断層岩をはじめとした多孔質媒質中の流れにおいて、それが乱流となる場合は広く理論的・実験的に扱われてきた。それを記述するモデルも多数あるが、特にk-epsilonモデルはしばしば用いられている [例えばPedras and de Lemos, 2001 (PdL)]。ここでkとepsilonはそれぞれ乱流エネルギーとその高波数領域への散逸率を表す。これらを用いて渦粘性率を求め、乱流の状態を考察していくというモデルである。

 特に、kとepsilonの時間発展を考えるにあたって、多孔質媒質中では、平均流から擾乱へのエネルギーの移送が起こり続けることに注意されたい。平均流が空隙の壁に衝突することで乱れが生成されるからである。それゆえ、一様な平均流を伴う定常状態で有限のkとepsilonが存在し得る(PdL)。通常の乱流においては見られない特徴であるこの事実は、k-epsilon相空間上でアトラクタの連続的な分布を示唆する。このような特殊なアトラクタが存在する場合の解軌道の振る舞いを明らかにし、特に上述の渦粘性率の時間発展との関係を調べることは、地震学的・物理学的観点から重要である。

 定式化についてはPdLに従う。大きさuDの一様平均流が存在するとすれば、系の並進対称性から支配方程式中の空間微分の項が全て消える。この時直線epsilon=ck uD k/sqrt{K}が二変数に共通のヌルクラインであることが分かり、また解軌道としてepsilon=epsilon0 (k/k0)^C2も得られた。ここでckとC2はモデルパラメータ、Kは透水係数、k0とepsilon0はそれぞれkとepsilonの初期値である。しばしばck=0.28, C2=1.9が用いられる。ここで、k-epsilon相空間上で0k uD k/sqrt{K}を満たす領域を領域I, epsilon>ck uD k/sqrt{K}>0を満たす領域を領域IIとする。

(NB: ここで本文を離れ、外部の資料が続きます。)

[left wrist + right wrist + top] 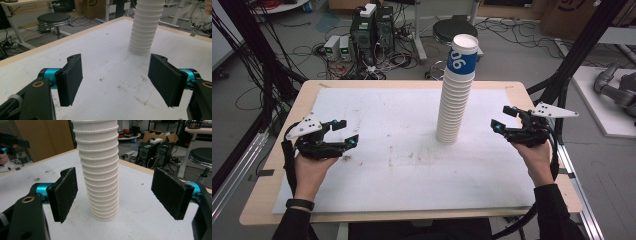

支配方程式から、領域I(II)では解軌道上を時間とともに右上(左下)に移動することがわかった。これはヌルクラインが線状のアトラクタになることを示す。

 一方渦粘性はnuT=Cmu k2/epsilonで与えられることに注意する。ここでCmuは正定数である。ゆえに、その上では渦粘性が一定値となる曲線(等渦粘性線)はepsilon=Cmu k2 /nuTで与えられ、原点を頂点とする放物線であることが分かる。先の解軌道の方程式と比較してみると、C2=1.9<2から、等渦粘性線と解軌道の交点で前者の勾配の方が後者のそれより大きい。従って、解の運動方向も合わせて考えれば、領域I(II)では渦粘性率は増加(減少)することが分かる。多孔質媒質中の乱流においては、渦粘性の時間変化がk-epsilon相空間上の領域によって異なることになる。

 この振る舞いは、物理的には領域Iでは平均流から擾乱へのエネルギー供給が支配的、領域IIではエネルギー散逸の効果が支配的であることによる。これを理解するために、k=const.の直線を考えよう。この時、領域IIの方が領域Iよりもepsilonの値が大きい。変数epsilonはエネルギー散逸を表すため、領域IIではその効果がより強く働くのである。

 こういった渦粘性の時間発展は、平均流の振る舞いにも影響を与え得る(例えばAkbari and Namin, 2013)。本モデルではこの効果を取り入れていないが、第一近似として本結果を拡張すると、領域I(II)ではより平均流を増加(減少)させることが示唆される。こういった振る舞いから、例えば亀裂型とパルス型、あるいは通常の地震とゆっくり地震の振る舞いの違いを、乱流の観点から統一的に説明することを目指す。